Mulder is quick on the draw in this episode, and after he’s locked away, Scully is again the voice of reason. Hodge and Da Silva question her now being the only one with a gun, so she simply tosses it instead of escalating matters.
Scully discovers two worms don’t play well together, and will kill each other in the same host body. If Mulder is infected, introducing a second worm into his body will cure him. If not, she’ll essentially be killing him -- and they only have two live worms.
This leads to consensual groping as both agents inspect one another for worms under their skin. “I don’t trust them; I want to trust you,” says Mulder. The scene highlights the growing bond between them; Morgan and Wong contrast it to the general mistrust between Hodge and Da Silva because Scully puts herself at risk by inspecting Mulder alone.

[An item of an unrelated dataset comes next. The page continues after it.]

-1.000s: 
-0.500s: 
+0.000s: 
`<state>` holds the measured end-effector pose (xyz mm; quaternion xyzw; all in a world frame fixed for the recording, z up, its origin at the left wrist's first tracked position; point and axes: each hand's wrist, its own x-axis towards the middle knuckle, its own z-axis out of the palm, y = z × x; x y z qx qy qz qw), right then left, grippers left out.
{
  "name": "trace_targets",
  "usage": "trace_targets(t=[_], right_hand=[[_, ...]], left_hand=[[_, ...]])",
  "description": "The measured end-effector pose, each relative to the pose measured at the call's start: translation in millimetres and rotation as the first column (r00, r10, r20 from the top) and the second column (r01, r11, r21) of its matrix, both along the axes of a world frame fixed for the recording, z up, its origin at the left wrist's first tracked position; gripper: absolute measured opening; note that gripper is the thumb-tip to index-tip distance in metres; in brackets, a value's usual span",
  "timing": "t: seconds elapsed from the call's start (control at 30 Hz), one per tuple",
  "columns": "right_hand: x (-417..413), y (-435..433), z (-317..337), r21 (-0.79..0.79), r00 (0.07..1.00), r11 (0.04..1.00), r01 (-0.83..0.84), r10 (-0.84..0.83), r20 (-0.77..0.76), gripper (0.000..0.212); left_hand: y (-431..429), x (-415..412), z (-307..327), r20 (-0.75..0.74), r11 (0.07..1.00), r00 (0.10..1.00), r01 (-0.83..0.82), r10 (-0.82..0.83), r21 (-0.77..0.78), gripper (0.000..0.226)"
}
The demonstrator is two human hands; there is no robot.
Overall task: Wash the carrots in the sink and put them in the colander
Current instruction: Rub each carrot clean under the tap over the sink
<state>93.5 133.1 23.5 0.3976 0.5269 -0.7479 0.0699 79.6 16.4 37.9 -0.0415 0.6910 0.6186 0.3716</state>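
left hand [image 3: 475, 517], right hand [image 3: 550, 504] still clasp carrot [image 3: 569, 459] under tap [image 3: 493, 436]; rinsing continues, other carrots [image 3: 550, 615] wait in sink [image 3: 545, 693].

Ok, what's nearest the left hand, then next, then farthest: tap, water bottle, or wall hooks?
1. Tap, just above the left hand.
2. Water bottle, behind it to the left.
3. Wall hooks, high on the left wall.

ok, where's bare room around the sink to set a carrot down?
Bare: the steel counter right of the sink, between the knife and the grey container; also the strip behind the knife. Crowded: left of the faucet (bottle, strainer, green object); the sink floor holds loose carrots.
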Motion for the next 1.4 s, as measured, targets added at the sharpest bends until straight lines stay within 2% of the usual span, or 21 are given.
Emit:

With both agents cleared, suspicions turns to the other pair. Following a struggle, Hodge and Da Silva hold down Mulder to introduce a worm. At the last moment Hodge glimpses movement under Da Silva’s skin, revealing her to be the infected murderer. They restrain her, and introduce a second worm, ending her infection.
Back in Nome, Mulder wants to properly study the organism back at the site. Hodge informs him the outpost was torched, presumably by a government agency.
“It’s still there, Scully. 200,000 years down, in the ice,” says Mulder.“Leave it there,”Scully insists.
And with that, “Ice” pushes The X-Files forward, and strengthens the Mulder/Scully relationship. Without relying on the suggestion of a shadowy government conspiracy, this early tale amps up the creeping paranoia that will continue to be a recurring motif. And the best part? Like the truth, the threat is still out there.